Printemps en Picardie
Les promesses de la sève qui monte
La subtile palette des verts tendres
L’odeur puissante des premières tontes
Se livrent à qui ont su attendre
Sous les peupliers miroitant
Le soleil dans leurs feuilles d’argent
Se faufilent des rus cristallins
Gonflés par la pluie du matin
Dans les vergers, sur les larris
Les abeilles butinent les corolles
Des pommiers tout de blanc fleuris
Dans des océans d’herbes folles
Le blé pousse à perte de vue
L’orge précoce aux barbes moirées
S’illumine le soleil venu
Ondoie mollement sous les risées
La nature en tous lieux s’affaire
Se couvre de végétation
Abandonne son habit d’hiver
Et prépare la nouvelle saison

Voilà un poème simple et agréable à lire !
Ton« Printemps en Picardie » est un éloge poétique de la patience (« pour qui ont su attendre ») et de la renaissance.
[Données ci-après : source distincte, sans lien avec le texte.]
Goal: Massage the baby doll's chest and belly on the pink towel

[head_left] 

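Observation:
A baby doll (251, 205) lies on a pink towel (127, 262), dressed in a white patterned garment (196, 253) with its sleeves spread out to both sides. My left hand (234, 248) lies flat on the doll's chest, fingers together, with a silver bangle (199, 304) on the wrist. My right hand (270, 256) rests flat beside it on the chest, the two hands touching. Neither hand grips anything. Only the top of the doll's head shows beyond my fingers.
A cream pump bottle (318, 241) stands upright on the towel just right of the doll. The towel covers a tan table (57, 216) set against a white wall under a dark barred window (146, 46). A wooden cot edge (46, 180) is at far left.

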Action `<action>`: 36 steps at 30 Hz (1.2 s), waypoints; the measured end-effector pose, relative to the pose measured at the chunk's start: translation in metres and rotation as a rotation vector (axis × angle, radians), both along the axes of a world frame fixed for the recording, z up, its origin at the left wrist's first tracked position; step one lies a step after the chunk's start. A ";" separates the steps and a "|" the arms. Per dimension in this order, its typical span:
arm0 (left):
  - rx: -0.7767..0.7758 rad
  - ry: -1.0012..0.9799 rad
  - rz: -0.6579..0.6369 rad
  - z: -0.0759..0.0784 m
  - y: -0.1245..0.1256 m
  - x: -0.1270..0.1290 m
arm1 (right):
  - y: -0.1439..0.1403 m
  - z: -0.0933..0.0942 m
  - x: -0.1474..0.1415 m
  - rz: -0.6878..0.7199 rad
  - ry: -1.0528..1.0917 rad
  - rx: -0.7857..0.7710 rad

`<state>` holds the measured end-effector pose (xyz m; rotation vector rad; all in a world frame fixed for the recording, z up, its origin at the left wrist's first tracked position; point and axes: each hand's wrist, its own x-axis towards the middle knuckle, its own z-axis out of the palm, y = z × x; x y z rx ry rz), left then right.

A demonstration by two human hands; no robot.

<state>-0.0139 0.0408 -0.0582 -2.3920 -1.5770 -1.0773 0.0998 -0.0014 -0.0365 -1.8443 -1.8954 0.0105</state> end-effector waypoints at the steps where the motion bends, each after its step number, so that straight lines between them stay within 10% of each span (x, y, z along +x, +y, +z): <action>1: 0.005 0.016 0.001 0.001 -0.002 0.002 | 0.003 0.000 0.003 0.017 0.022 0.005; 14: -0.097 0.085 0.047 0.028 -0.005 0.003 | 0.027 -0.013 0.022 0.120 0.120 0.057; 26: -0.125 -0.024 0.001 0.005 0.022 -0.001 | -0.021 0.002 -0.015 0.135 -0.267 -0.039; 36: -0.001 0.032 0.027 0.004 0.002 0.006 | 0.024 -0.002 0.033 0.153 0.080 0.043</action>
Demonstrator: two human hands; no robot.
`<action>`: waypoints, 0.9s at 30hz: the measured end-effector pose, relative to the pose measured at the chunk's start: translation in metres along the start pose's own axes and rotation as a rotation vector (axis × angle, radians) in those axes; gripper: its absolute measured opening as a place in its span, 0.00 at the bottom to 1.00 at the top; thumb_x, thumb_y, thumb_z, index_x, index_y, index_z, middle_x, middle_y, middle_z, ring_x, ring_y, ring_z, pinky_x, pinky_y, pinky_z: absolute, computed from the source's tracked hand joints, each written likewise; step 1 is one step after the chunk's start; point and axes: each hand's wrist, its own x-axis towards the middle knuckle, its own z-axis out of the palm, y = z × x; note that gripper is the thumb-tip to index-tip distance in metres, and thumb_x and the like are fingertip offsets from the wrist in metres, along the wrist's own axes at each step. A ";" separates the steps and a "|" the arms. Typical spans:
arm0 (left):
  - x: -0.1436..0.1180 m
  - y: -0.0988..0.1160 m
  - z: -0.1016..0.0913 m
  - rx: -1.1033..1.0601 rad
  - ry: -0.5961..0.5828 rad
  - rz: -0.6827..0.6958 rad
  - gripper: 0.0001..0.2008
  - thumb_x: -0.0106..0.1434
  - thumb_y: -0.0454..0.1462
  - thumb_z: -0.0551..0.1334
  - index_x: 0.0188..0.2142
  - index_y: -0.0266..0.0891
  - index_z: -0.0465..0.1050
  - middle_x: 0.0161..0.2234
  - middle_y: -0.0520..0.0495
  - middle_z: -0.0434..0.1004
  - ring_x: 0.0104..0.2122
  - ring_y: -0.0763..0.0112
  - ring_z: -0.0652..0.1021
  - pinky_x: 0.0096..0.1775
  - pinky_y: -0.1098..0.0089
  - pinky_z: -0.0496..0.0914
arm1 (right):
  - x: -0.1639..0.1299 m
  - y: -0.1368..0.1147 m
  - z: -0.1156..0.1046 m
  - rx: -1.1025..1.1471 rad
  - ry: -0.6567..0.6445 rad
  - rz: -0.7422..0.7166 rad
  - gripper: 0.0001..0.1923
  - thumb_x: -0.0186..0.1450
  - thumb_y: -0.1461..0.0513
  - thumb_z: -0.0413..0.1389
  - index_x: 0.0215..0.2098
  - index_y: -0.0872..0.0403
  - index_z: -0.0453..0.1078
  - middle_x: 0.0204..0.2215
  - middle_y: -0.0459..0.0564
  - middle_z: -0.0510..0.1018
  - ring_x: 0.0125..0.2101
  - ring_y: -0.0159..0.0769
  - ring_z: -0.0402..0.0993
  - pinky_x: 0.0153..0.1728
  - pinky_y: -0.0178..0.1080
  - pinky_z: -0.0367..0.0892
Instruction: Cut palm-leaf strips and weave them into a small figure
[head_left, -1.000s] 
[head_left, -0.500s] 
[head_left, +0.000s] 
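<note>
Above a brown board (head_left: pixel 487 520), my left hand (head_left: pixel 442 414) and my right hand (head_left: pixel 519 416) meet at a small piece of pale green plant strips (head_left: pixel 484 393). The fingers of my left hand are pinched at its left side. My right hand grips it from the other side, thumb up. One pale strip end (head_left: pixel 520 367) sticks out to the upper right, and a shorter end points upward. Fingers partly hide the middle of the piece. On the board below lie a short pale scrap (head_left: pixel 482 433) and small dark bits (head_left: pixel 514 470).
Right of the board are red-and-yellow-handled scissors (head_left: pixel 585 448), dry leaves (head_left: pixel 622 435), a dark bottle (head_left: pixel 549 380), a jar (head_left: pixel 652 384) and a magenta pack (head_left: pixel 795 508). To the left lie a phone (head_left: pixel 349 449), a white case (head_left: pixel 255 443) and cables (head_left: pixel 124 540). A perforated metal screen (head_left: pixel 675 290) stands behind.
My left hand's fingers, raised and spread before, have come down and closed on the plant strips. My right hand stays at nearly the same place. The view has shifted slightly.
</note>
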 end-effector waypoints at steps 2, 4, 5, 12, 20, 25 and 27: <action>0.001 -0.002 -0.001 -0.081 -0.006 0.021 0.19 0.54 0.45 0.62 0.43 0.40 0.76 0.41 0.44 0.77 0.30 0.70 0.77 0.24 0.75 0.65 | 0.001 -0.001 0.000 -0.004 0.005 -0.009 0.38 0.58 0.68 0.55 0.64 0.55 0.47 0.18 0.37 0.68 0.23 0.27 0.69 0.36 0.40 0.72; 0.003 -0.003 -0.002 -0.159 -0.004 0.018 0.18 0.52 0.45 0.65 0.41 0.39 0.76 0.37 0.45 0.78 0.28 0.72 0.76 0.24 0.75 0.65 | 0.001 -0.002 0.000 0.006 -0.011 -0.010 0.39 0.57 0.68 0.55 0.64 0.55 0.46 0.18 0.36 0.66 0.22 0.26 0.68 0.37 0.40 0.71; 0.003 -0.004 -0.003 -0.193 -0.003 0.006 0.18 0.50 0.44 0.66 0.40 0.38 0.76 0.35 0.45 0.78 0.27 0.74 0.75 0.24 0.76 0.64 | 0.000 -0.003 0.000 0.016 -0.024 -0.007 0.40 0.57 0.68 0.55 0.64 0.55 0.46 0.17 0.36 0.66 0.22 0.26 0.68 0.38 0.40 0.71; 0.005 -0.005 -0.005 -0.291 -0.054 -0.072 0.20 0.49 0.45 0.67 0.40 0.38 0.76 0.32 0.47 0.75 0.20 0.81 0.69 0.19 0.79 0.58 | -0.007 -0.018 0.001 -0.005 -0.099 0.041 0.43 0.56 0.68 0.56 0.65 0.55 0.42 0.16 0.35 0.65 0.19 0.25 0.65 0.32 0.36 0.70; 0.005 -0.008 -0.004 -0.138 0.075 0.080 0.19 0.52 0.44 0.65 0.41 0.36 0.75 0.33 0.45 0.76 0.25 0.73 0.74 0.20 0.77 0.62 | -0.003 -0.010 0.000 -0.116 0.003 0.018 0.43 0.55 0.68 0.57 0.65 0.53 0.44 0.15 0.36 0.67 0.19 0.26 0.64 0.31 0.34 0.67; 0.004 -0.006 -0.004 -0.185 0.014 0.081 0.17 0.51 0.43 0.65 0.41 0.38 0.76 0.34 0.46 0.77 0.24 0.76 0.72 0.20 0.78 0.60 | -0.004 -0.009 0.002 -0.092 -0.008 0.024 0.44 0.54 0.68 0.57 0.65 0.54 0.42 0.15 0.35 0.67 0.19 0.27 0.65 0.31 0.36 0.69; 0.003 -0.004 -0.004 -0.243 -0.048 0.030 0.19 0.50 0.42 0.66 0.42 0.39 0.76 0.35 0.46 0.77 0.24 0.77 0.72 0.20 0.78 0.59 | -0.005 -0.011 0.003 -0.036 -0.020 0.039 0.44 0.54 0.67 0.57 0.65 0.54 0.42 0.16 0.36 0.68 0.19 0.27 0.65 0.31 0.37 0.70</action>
Par sa justesse descriptive et son lexique du terroir, il offre un regard tendre et contemplatif sur la beauté simple mais spectaculaire des campagnes du Nord de la France.
une douceur qui enveloppe ton écrit d’entrée comme sur la fin. La Picardie et ses roses, les pommiers fleuris. Un bon moment de lecture. Clémentine. Bravo à vous.